Movember: mental health on the big screen
by Rory Buccheri
Oh, Captain! My Captain!
In the crowded classroom of Professor Keating, there was space for every kind of spark: from mathematical genius and physics breakthrough to raw and unabridged poetic passion. There was one spark missing, though: space for young men to share their feelings openly.
For those of you who have watched Dead Poets Society (1989), it will be hard to think back to the heartbreaking scene of Neil’s suicide without being overcome by emotion. It is difficult not to think, watching with today’s eyes, that much of the suffering could have been saved if all those young men had had a chance to voice their vulnerability, to speak about the unbearable weight of the pressures they were under. For most of those young men, pressures came both from their parents and peers: be the best of the class, go to the fanciest Ivy-league school, fulfil your life the way others want to see it fulfilled. No chance to have your word on it, to talk about insecurities and desires with an open heart.
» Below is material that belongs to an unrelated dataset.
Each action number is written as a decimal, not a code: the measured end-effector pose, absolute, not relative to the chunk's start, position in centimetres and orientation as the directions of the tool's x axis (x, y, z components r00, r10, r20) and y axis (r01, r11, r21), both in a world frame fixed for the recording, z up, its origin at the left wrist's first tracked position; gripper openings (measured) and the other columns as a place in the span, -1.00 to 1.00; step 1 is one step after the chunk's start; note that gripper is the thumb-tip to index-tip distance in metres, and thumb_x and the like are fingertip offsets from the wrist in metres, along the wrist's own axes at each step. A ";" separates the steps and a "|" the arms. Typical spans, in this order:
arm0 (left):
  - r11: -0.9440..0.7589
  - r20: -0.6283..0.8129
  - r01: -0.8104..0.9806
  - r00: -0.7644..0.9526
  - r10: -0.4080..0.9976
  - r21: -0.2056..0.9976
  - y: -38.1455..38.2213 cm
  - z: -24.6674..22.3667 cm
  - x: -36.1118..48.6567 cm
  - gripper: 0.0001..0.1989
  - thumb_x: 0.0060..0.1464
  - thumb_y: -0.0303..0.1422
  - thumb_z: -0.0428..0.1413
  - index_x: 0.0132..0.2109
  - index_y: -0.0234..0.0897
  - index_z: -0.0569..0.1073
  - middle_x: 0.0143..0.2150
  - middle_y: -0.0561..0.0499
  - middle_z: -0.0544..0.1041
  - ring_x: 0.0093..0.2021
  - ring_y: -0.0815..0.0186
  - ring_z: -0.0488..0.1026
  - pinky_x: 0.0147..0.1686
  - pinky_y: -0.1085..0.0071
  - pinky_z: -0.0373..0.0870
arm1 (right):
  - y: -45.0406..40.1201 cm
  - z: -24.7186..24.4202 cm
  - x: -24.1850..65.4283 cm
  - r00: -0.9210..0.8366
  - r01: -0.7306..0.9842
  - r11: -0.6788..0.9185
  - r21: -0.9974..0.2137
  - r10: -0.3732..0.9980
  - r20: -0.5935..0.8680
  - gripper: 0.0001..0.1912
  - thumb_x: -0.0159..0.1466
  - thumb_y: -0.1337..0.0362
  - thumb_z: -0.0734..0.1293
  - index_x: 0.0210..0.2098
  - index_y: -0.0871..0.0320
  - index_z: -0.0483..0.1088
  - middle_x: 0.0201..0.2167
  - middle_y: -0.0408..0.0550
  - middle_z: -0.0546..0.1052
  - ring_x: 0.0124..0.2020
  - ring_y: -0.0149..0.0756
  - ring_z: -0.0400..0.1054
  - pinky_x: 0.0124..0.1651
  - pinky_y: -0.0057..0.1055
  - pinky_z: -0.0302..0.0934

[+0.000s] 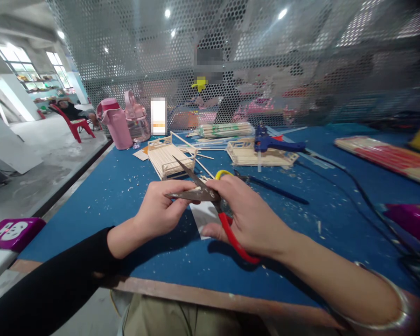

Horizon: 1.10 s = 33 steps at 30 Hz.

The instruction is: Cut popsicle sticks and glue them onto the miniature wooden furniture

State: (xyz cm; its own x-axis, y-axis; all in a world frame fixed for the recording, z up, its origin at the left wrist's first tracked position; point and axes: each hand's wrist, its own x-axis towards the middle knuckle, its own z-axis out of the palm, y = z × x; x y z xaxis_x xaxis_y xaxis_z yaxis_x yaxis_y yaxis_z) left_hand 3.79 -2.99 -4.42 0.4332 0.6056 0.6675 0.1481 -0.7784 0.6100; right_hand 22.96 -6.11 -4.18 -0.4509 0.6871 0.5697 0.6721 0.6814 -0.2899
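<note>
My right hand grips a pair of scissors with one red and one yellow handle loop; the blades are spread and point left. My left hand is pinched closed between the blades. At its fingertips shows the pale end of a small wooden stick, mostly hidden by the fingers. Just beyond stands a small bed-like model made of wooden sticks. Below the hands a piece of white paper lies on the blue table.
A second stick model sits at the back right, with a blue glue gun over it. Dark-handled pliers, packed sticks and a pink flask are around. A cable runs along the right. Perforated metal mesh rises behind.
</note>
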 end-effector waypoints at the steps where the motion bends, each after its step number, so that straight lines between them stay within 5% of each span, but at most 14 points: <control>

This is a sad reality to this day. Not much has changed about pressures and expectations forcing men to press on, power through, leading to them ignoring that inner voice saying that it is okay to speak out. In fact, speaking out has a lifesaving quality to it.
Another classic starring Robin Williams, Good Will Hunting (1998), discusses more openly that tension between academic genius and mental health. With Williams playing the role of a psychiatrist, Dr Sean, and Matt Damon as Will, a young man dealing with his wellbeing, the mental health subtext is brought into the text of the script itself. Albeit a step up from Dead Poets Society, the movie still has its limitations in the way it deals with mental wellbeing. The main focus of the sessions remains Will’s teenage love entanglements rather than anything related to his inner thoughts; in the troubled psychiatrist, we see the scars of unresolved matters that he has dragged on for fifty and more years.
Still, the sessions the two share make important matters surface and, most importantly, show that there is a way to talk to other men about moments of love, loss and vulnerability.
The cinematic representation of men and mental health has not changed much since the release of Dead Poets Society and Good Will Hunting, but there is change happening on screen. Earlier this year, Another Round (2021), starring Mads Mikkelsen in the guise of a high school teacher, displayed a genuine bond between men, coming together with a shared project and, most importantly, shared fears and problems. The scene at the very end, in which the two main protagonists drink and dance on the pier with their students, is nothing short of liberating. It is the climax to a series of hiccups in the men’s lives that are discussed (and dipped in booze) much more openly than in any other cinematic mainstream of the 80s and 90s.
Dead Poets Society is not simply a movie about how rich, white America is robbing promising youths of their passion to go into humanities subjects. It is a tale of vitality, a hymn to finding what makes your heart beat. Ultimately, it is a tale of how young men’s feelings have been pushed to a corner where they cannot be seen. In the same way, Another Round (2021) is much more than a breath of fresh, Scandinavian air in Western filmmaking. Perhaps it is too early to call it a trendsetter, but it is surely a brilliant example of positive representations of men talking openly about their mental health.